__WHAT IS NEEDED__.
Every line below between the line holding "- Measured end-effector" and the line holding "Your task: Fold", inclusive, should be repeated exactly, and all other lines omitted.

─── GIVEN MATERIAL ───

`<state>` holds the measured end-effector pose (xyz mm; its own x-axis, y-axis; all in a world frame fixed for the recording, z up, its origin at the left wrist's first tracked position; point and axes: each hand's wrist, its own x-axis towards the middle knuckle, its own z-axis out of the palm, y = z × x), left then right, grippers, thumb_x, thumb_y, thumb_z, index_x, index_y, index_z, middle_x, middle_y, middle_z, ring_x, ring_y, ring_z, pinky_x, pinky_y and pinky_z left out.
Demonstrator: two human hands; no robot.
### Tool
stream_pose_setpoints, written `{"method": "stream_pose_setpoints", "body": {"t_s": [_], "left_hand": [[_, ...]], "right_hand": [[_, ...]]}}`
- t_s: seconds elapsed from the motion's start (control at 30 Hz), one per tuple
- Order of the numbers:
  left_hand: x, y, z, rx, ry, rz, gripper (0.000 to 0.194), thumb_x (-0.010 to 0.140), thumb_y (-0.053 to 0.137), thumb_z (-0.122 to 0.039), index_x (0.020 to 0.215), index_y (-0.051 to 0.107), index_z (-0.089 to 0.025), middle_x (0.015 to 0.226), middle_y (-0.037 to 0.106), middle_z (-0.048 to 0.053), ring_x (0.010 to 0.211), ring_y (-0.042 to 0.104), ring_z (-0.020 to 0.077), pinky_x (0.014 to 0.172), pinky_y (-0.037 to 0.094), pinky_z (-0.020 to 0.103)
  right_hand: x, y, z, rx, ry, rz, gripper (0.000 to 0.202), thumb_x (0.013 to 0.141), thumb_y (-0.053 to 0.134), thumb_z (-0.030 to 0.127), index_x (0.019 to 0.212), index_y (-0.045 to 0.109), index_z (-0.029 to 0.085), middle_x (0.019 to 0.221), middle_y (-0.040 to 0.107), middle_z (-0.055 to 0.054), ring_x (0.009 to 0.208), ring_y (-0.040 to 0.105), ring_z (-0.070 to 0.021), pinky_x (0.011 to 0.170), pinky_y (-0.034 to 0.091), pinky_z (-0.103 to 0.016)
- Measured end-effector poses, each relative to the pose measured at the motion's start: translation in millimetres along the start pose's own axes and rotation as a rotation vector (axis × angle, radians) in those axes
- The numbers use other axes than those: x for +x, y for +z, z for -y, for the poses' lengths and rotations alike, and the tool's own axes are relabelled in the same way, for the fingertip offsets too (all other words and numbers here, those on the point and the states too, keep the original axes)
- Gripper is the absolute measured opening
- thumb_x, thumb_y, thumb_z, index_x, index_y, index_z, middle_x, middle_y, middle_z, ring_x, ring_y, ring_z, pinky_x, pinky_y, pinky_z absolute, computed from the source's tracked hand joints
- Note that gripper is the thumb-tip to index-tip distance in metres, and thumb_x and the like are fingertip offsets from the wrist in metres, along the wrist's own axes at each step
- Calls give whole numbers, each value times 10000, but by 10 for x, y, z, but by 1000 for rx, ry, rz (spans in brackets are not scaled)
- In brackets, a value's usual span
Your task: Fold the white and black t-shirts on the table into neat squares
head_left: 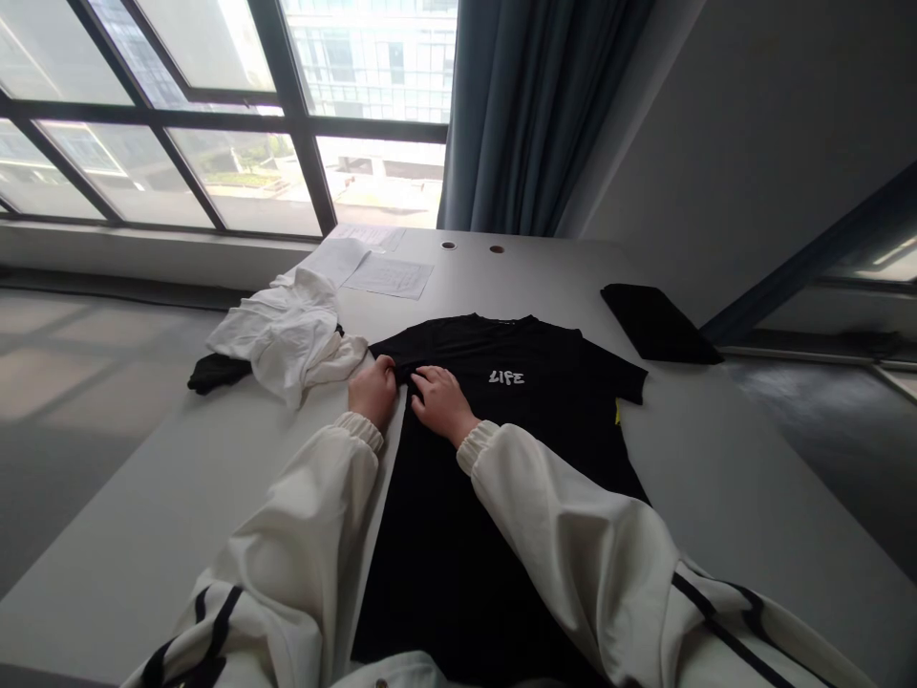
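A black T-shirt (pixel 516 430) with white lettering on its chest lies spread on the white table, collar pointing away from me. At its left sleeve, my left hand (pixel 373 392) is closed, with fingers curled round the sleeve's edge. My right hand (pixel 440 403) rests on the shirt just beside it, near the left armpit, fingers a little apart and lying on the fabric. The shirt's lower hem is partly hidden by my right forearm. A small yellow patch (pixel 617 413) shows under the right sleeve.
A crumpled white garment (pixel 287 330) lies at the left table edge over a dark cloth (pixel 219 372). Printed papers (pixel 391 277) are at the back. A folded black item (pixel 659 323) sits at the right edge. Beyond the white table (pixel 716 459) are windows and a blue curtain (pixel 530 115).
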<state>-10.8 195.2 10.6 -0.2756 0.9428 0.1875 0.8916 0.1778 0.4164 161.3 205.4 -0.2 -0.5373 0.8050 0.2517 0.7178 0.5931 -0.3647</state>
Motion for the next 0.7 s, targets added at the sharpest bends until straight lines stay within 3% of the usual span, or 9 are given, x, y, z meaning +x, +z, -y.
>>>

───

__SOLUTION TO THIS TASK__.
- Measured end-effector poses, each relative to the pose measured at the motion's start: translation in millimetres along the start pose's own axes and rotation as a rotation vector (axis × angle, radians) in those axes
- The numbers use other axes than those: x for +x, y for +z, z for -y, for the poses' lengths and rotations alike, and the tool's own axes are relabelled in the same way, for the fingertip offsets too (all other words and numbers here, those on the point and the states too, keep the original axes)
- Gripper is the absolute measured opening
- thumb_x, thumb_y, thumb_z, index_x, index_y, index_z, middle_x, middle_y, middle_z, ring_x, ring_y, ring_z, pinky_x, pinky_y, pinky_z absolute, computed from the source's tracked hand joints
- Note that gripper is the thumb-tip to index-tip distance in metres, and thumb_x and the like are fingertip offsets from the wrist in metres, along the wrist's own axes at each step
- Calls give whole numbers, each value times 10000, but by 10 for x, y, z, but by 1000 for rx, ry, rz (spans in brackets are not scaled)
- In brackets, a value's usual span
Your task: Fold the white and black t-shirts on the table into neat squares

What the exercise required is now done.